Don’t get mad, get creative

Dealing with anti-vaxxers – the Jewish way

Screenwriter Michal Schick became so annoyed at pandemic-related Holocaust comparisons that she wrote a parody song.

Photo: YouTube screenshot
Photo: YouTube screenshot

NEW YORK screenwriter Michal Schick became so annoyed hearing all the pandemic-related Holocaust comparisons that she decided to do something about it. 

She scribbled down some lyrics and reached out to her friend Avishai Weinberger to ask if he knew anyone who played the ukulele. 

“It’s a more fun way to process it than just to be screaming in your head all the time,” she said. 

The result of their collaboration is The Anti-Vaxxer’s Lament, a two-minute song that pillories Holocaust comparisons in the COVID-19 era. 

In a video posted earlier this month, Weinberger’s mother, children’s musician Naomi Weinberger, strums the tune as he sings Schick’s words, written from the perspective of someone who rejects vaccines. 

“My life is like the Holocaust. I say this with great pride,” one verse goes. “’Cause public health and safety are the same as genocide.” 

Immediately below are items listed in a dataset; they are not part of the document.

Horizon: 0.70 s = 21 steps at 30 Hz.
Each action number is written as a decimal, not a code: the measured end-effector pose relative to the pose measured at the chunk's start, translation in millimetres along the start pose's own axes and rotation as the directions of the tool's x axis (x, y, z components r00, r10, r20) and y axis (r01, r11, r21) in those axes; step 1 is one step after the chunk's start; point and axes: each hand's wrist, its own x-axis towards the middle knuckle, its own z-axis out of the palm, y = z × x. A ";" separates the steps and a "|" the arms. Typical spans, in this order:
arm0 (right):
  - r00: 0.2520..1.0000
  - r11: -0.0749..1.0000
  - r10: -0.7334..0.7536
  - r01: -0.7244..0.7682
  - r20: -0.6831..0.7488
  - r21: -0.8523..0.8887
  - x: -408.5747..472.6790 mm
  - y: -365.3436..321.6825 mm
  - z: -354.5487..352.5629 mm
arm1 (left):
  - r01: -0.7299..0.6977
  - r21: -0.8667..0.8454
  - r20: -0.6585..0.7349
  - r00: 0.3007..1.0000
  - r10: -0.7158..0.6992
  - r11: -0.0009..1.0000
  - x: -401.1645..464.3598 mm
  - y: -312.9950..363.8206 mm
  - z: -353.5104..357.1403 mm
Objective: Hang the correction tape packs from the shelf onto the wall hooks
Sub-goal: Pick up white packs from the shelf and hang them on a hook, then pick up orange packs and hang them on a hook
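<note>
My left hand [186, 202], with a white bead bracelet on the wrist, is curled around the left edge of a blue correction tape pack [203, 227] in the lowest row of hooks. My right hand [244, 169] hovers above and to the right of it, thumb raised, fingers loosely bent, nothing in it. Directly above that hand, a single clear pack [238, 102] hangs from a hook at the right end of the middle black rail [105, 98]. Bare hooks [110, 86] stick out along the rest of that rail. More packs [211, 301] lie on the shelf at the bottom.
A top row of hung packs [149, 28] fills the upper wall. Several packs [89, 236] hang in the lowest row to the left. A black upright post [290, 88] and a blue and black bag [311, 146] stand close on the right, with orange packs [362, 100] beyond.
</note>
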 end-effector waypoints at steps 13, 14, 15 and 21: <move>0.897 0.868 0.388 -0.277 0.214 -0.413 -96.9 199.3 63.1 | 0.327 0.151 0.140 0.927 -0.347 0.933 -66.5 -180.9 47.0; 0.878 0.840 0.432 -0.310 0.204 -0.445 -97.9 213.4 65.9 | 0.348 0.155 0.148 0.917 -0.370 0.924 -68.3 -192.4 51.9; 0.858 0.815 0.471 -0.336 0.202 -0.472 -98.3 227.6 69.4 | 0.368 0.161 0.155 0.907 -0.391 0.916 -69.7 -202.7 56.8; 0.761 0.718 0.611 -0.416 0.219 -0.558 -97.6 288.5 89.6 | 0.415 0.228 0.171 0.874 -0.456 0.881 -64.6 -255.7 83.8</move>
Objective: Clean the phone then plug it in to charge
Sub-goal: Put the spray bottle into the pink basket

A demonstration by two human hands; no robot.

Another line says, “Nazis had a problem with the Jewish folks existing, but ghetto life was nothing to the stuff that I’m resisting!” 

“There’s something to be said, I think, for if you’re really angry, turning it into something where you get to be calm about it and someone else gets to be upset,” said Weinberger. 

The song is a deeply Jewish response to a disturbing trend, he added. 

“When Jews have to deal with people who put them down, in whatever form it is, there’s a long tradition of dealing with it via humour,” he said.